Il lui faut aussi dénoncer le « socialisme » et le « wokisme » tout en mettant en avant son statut de candidate racisée et le renouveau générationnel qu’elle pourrait représenter. Le 23 janvier, elle glissait dans son discours dans le New Hampshire : « Le premier parti à mettre à la retraite son candidat de 80 ans sera le parti qui gagnera cette élection. »
« Comme les Républicains rejettent l’identitarisme, elle se présente comme ‘Américaine’ avant tout, pas indienne-américaine, ni comme une femme… », ajoute Bonzom. Car là encore, l’exercice est délicat. Si elle est apparue en Ohio avec un pull de la créatrice Alice Temperley « She dares who wins » (« celle qui ose gagne »), et qu’elle suggère parfois que les attaques de ses opposants sont sexistes, pas question pour elle de jouer la carte féministe.
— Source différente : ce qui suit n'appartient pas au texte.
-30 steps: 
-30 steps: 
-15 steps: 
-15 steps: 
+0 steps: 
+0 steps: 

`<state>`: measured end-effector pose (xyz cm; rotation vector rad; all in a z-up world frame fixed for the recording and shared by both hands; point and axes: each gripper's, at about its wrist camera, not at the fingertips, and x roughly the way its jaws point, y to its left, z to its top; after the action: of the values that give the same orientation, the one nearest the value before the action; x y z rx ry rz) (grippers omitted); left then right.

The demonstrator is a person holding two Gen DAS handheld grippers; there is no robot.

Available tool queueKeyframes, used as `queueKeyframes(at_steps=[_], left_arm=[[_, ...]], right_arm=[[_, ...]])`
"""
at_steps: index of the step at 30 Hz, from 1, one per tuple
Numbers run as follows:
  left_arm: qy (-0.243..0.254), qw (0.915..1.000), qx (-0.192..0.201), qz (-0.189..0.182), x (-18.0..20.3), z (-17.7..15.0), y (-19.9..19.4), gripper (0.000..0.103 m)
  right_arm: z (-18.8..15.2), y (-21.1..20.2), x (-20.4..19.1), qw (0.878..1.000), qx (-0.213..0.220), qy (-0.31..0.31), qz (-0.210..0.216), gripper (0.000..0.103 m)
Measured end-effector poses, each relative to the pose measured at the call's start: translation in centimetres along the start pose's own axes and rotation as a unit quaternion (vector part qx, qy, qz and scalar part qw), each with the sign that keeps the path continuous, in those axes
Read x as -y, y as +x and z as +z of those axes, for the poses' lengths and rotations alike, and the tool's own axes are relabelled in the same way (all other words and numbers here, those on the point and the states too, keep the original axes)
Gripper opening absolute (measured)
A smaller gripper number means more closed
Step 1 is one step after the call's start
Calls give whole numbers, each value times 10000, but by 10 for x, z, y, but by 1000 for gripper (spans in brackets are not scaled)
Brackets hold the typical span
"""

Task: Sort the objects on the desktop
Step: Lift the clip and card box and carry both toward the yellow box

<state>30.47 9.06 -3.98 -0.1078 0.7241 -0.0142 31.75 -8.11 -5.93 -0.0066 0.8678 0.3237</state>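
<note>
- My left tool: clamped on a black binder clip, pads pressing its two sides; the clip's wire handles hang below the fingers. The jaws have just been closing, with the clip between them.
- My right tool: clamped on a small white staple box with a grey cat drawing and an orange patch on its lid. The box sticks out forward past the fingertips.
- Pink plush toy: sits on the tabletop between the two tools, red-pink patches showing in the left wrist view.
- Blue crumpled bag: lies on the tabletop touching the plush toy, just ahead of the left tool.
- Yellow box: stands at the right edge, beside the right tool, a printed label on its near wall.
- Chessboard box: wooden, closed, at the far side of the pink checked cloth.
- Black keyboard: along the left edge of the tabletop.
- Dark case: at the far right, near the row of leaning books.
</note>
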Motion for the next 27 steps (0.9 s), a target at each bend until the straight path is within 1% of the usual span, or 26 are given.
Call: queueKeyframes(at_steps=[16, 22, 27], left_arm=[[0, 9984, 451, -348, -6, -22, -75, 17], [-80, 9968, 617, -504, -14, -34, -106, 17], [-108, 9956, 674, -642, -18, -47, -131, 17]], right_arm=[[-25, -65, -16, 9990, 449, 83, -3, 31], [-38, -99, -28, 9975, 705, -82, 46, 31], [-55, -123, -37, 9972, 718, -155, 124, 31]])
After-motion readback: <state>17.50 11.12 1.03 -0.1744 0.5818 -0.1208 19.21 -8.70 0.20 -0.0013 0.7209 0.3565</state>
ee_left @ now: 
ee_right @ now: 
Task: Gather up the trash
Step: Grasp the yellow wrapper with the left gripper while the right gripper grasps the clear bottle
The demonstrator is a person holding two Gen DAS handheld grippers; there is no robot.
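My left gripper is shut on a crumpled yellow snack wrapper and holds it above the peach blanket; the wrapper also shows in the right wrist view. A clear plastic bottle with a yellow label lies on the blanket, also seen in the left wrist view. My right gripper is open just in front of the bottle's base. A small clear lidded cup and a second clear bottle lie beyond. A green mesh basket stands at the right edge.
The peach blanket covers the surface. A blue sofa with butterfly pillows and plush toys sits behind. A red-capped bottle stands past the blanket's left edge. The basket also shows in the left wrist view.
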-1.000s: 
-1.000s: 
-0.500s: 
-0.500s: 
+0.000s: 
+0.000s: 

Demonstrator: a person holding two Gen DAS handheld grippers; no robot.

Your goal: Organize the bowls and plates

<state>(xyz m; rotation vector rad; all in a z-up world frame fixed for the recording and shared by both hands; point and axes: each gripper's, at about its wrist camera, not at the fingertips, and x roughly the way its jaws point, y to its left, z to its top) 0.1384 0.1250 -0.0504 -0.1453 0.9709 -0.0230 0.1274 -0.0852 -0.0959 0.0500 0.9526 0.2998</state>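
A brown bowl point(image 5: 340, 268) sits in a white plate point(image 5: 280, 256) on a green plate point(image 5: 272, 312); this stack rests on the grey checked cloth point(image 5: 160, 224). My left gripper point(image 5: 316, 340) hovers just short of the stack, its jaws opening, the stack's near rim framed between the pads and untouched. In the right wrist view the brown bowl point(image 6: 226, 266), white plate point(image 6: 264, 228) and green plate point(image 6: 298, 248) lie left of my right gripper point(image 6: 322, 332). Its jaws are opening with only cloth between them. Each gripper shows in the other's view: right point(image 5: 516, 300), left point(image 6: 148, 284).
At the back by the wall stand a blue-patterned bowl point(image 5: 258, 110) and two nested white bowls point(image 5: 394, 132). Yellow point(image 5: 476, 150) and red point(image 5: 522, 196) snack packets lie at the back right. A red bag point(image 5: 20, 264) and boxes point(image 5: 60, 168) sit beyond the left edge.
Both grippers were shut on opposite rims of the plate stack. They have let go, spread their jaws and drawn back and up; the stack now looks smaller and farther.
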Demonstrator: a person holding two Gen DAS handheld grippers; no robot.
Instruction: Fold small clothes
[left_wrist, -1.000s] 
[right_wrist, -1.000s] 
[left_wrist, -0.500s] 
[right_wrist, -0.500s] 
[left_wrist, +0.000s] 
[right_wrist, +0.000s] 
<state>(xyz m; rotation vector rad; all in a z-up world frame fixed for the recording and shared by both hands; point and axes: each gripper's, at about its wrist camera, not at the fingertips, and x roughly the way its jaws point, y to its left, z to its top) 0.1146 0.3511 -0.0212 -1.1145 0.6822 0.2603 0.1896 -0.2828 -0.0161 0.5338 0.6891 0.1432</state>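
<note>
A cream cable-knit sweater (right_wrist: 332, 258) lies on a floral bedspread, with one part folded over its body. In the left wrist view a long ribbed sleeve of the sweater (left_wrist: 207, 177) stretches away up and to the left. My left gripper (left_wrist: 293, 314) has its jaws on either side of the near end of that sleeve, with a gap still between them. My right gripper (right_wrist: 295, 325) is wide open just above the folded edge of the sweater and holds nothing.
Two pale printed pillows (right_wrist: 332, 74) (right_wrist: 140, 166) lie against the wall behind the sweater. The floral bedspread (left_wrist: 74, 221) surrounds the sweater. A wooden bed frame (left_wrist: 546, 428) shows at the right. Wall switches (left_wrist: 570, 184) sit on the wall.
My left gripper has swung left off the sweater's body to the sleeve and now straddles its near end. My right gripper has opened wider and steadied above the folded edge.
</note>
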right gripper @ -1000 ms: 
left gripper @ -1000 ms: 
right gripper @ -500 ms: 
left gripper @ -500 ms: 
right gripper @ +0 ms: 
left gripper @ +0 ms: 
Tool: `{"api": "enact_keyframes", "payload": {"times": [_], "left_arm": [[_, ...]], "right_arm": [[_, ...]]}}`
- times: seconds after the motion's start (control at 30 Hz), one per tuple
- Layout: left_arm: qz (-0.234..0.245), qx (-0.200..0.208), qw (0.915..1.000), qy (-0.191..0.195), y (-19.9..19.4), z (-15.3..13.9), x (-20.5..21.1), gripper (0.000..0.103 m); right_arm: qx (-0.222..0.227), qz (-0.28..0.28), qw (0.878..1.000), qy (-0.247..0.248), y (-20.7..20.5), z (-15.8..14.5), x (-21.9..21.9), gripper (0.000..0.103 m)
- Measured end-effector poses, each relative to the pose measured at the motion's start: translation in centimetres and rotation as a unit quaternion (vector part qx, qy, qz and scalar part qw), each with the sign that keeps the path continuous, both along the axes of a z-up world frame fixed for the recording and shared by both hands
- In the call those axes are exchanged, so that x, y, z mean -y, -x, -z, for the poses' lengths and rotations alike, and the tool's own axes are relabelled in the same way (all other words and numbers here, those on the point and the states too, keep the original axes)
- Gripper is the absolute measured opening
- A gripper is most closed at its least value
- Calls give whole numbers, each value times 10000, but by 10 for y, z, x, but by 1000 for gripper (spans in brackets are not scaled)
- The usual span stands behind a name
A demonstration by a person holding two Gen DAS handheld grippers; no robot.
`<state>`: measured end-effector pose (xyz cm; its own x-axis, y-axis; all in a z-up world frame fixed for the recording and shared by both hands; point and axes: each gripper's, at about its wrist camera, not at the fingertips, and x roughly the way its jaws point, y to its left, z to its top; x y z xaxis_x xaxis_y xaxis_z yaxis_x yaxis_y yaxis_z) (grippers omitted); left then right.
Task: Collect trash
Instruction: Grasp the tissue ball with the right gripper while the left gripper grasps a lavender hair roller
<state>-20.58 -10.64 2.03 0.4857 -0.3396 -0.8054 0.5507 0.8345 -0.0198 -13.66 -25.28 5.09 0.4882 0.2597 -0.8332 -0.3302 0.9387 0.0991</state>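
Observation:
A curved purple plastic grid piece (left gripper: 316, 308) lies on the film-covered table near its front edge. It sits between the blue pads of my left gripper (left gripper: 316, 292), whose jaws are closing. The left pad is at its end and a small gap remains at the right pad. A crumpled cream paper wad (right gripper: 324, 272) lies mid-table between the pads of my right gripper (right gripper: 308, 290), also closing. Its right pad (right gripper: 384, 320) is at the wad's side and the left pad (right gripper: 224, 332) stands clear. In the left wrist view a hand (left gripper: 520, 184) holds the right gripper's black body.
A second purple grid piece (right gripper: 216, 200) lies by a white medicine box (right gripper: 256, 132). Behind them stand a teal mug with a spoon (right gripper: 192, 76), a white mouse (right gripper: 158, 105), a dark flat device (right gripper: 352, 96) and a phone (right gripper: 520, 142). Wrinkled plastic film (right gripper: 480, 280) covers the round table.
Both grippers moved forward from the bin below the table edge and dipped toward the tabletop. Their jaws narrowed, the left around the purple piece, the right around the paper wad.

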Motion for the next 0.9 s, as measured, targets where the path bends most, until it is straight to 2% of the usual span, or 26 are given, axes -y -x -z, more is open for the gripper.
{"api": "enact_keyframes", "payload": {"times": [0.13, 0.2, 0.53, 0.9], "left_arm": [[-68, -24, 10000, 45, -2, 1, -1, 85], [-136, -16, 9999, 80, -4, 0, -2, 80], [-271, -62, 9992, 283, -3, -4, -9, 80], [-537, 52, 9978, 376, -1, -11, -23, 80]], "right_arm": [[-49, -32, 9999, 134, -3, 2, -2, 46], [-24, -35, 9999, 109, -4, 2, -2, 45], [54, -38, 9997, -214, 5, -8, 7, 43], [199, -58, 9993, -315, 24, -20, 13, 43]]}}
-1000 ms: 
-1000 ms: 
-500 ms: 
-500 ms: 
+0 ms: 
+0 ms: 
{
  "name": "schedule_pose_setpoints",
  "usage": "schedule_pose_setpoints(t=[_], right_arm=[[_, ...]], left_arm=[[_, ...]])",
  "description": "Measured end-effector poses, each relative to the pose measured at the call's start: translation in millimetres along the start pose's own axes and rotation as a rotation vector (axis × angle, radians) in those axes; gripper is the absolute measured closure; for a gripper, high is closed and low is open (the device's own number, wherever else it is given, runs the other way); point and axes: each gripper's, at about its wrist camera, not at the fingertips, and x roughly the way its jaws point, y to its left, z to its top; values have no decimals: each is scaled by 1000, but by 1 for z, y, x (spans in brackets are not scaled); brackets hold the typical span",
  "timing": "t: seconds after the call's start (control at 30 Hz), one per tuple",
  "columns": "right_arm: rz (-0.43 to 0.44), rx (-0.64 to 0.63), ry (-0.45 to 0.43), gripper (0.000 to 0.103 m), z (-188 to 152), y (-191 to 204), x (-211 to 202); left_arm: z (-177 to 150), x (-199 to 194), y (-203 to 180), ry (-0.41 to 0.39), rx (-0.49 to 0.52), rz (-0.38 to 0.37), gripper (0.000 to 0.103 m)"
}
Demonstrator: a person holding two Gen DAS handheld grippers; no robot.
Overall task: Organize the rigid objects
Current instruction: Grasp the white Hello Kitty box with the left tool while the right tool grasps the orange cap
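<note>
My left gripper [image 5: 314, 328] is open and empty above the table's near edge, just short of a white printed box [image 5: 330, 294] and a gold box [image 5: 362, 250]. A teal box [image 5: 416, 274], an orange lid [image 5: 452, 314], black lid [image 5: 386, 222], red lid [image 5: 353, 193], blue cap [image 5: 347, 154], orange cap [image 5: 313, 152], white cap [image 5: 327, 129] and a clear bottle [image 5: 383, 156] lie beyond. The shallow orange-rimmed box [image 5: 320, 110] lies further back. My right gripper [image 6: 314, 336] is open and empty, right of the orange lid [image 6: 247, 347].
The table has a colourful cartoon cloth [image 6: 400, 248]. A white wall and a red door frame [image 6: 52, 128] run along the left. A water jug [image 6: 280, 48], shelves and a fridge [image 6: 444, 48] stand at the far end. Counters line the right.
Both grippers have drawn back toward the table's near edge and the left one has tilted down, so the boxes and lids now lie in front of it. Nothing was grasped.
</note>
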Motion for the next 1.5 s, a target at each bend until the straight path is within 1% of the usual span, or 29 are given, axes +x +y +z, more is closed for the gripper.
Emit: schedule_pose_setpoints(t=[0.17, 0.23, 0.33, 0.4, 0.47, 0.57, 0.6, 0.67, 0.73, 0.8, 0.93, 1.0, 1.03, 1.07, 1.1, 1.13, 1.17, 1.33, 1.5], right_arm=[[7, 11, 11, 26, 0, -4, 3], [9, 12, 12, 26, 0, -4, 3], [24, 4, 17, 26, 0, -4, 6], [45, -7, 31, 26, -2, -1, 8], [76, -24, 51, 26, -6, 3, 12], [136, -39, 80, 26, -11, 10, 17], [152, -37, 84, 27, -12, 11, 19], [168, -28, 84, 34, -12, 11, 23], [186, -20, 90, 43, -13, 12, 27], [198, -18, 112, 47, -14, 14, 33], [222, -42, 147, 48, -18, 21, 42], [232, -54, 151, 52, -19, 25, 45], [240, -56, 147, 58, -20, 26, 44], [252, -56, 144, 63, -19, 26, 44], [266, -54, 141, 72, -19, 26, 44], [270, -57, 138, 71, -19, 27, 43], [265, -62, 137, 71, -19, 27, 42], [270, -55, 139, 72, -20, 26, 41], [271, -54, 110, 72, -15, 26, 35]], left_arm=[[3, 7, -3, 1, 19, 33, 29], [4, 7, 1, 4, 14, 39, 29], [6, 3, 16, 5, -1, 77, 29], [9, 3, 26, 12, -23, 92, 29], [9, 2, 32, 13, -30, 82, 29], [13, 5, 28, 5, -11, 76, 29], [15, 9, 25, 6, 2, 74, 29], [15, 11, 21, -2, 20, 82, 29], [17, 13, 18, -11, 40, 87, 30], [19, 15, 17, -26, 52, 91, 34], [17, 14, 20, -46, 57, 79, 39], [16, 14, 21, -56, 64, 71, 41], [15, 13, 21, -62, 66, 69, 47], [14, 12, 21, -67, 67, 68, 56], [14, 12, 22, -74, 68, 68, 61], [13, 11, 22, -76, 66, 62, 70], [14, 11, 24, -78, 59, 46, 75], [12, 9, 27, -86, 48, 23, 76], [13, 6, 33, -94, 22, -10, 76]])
En campagne dans l’Iowa mi-janvier, elle déclarait : « Pensez au fait que vous pourriez écrire l’histoire, et je ne parle pas de l’histoire d’élire une femme président, je parle de l’histoire dans laquelle nous allons enfin redresser le navire qu’est l’Amérique. »
« Elle est en faveur de l’accession des femmes à des postes de pouvoir et elle s’est très impliquée dans l’association nationale des femmes entrepreneures, mais elle rejette ce qu’elle considère comme un féminisme ‘radical’ », analyse Marie-Christine Bonzom. En d’autres termes, le féminisme de Nikki Haley est plus proche de celui de Shiv Roy que de celui de Gloria Steinem.
Gros sous
Depuis que Ron DeSantis s’est retiré de la course à la nomination, les grands donateurs américains se tournent vers Nikki Haley. Fin 2023, elle recevait un chèque de la famille Koch, puis du fondateur d’Home Dépôt Ken Langone, et enfin 250 000 $ de Reid Hoffman, co-fondateur de LinkedIn. Pour décrédibiliser son adversaire, Donald Trump a bien tenté de l’énerver. Mission impossible. « Elle ne s’énerve jamais ! », s’exclame Marie-Christine Bonzom. « Elle lance des critiques sévères sur un ton ferme mais toujours avec le sourire. Dans un débat, elle écraserait Trump ou Biden. »
Sauf que Donald Trump refuse la confrontation. Plus encore, l’ancien président s’est arrangé pour donner des interviews aux mêmes horaires que les débats d’Haley. Battue le samedi 24 février en Caroline du Sud, l’État dont elle fut la gouverneure, la candidate refuse néanmoins de jeter l’éponge. Imperturbable, elle a déclaré ne pas abandonner le combat « alors qu’une majorité d’Américains désapprouve à la fois Donald Trump et Joe Biden » tout en rappelant encore une fois que, selon elle, Donald Trump, cette « source de chaos », ne « puisse pas battre Joe Biden. » Il faudra alors attendre le Super Tuesday le 5 mars, date à laquelle 15 États voteront en même temps, pour connaitre officiellement le destin de la candidature de Nikki Haley. A moins que « Nimrata Nikki » ne mise sur une autre stratégie : une carte prison pour Donald Trump, que pas moins de quatre procès attendent entre mars et août 2024.